Он спал… Ррр… ррр… поскрипывал флюгер… тихо и мирно.
* * *
— Надеюсь, начальник, вы довольны! Все прибрано, блестит, так и пахнет чистотой… — Бесьер усвоил себе такой стиль, он называл Сесброна «начальник». Так ему нравилось… Это означало: доктором я тебя называть не стану, тоже мне доктор, ты и не военврач, раз ты всего-навсего сержант… Ладно, пусть будет «начальник»!
Как бы то ни было уборка произведена вторично. До чистоты, конечно, еще далеко. Пол побрызган водой, но в щелях осталось достаточно пыли. Трое больных стояли руки по швам около своих коек. — Стул был? — Да, господин доктор. — Ну, и какой стул? — Так себе… — в общем ни тот, ни другой не довольны. Ну, тогда попробуем им дать… На дворе было ветрено, но дождь перестал. Солдаты в рабочих блузах прогуливали лошадей. Солдат-артиллерист пел:
Вечером теплым послушай
Грустную песню мою.
Бесьер пожал плечами. — Не по сезону песня, — процедил он сквозь зубы и с какой-то злобой принялся насвистывать. Это Бах, подумал Сесброн. Бесьер потер ладонью кончик носа. Он, должно быть, презирал тех, кто пел романсы Тино Росси, и свист его означал: правильно, я мою вам пол, сыплю креозот в отхожее место, но если вы полагаете, что ради ваших прекрасных глаз я позабуду, кто я таков… потому что «в гражданке» он, Бесьер, был пианистом. Пиа-ни-стом. Ну, а что касается «начальника», раз уж ты «начальник», так вот, он, Бесьер, да, он со-ци-а-лист, если тебе угодно знать. А для вашего брата — виселица… да, виселица.
— Сегодня записано семь кавалеристов и три артиллериста… начальник.
— Всего десять, — заметил Сесброн. Бесьер неодобрительно покачал головой. — Простите, начальник, всего восемь… двоих я отправил, они приходили на перевязку… Я записал, вас не стоило беспокоить, да им тоже незачем было зря терять время.
— Вы правы. Хотя, между нами говоря, Бесьер, насчет потери времени…
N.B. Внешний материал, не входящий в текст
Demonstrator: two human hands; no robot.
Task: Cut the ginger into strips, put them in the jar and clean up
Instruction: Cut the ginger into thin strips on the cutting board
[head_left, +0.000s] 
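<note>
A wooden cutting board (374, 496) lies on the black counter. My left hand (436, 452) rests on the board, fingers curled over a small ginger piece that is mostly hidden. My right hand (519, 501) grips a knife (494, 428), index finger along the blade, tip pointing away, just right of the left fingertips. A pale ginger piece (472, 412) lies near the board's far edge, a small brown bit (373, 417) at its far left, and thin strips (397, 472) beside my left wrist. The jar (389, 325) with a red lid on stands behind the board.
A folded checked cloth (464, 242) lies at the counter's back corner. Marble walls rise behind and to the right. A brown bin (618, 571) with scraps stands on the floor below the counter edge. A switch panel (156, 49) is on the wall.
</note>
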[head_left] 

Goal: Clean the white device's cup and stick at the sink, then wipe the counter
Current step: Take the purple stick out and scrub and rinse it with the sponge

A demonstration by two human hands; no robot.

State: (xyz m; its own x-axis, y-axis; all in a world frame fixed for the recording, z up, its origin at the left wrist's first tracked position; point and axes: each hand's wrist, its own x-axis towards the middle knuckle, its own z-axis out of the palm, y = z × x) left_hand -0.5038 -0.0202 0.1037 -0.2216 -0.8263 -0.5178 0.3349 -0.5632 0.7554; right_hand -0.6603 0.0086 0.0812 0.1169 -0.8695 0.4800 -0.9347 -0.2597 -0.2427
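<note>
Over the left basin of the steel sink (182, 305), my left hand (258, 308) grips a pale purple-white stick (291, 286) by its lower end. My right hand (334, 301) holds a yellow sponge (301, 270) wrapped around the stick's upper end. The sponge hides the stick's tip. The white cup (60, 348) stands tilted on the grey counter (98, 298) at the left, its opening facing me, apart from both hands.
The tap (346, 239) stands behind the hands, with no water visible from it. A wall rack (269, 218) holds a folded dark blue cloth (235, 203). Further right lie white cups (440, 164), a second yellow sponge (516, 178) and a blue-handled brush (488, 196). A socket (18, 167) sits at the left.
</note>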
— Между нами говоря, начальник, это, конечно, так. Но при них не надо подавать виду, что знаешь… — Скушал, — верно, думает Бесьер. И еще Бесьер думает — потому что Бесьер только и знает, что думает: скажите, какая невидаль — депутат! Во-первых, недолго тебе быть депутатом, сегодня в газете сообщается, что тридцать шесть таких, как ты, арестовано… много я вас перевидал, тоже не бог знает что…
— Итак, Бесьер, давайте сюда этих десятерых, которых всего восемь. Если вам все равно, я попросил бы досвистать вашу чакону[239] после осмотра… Не возражаете?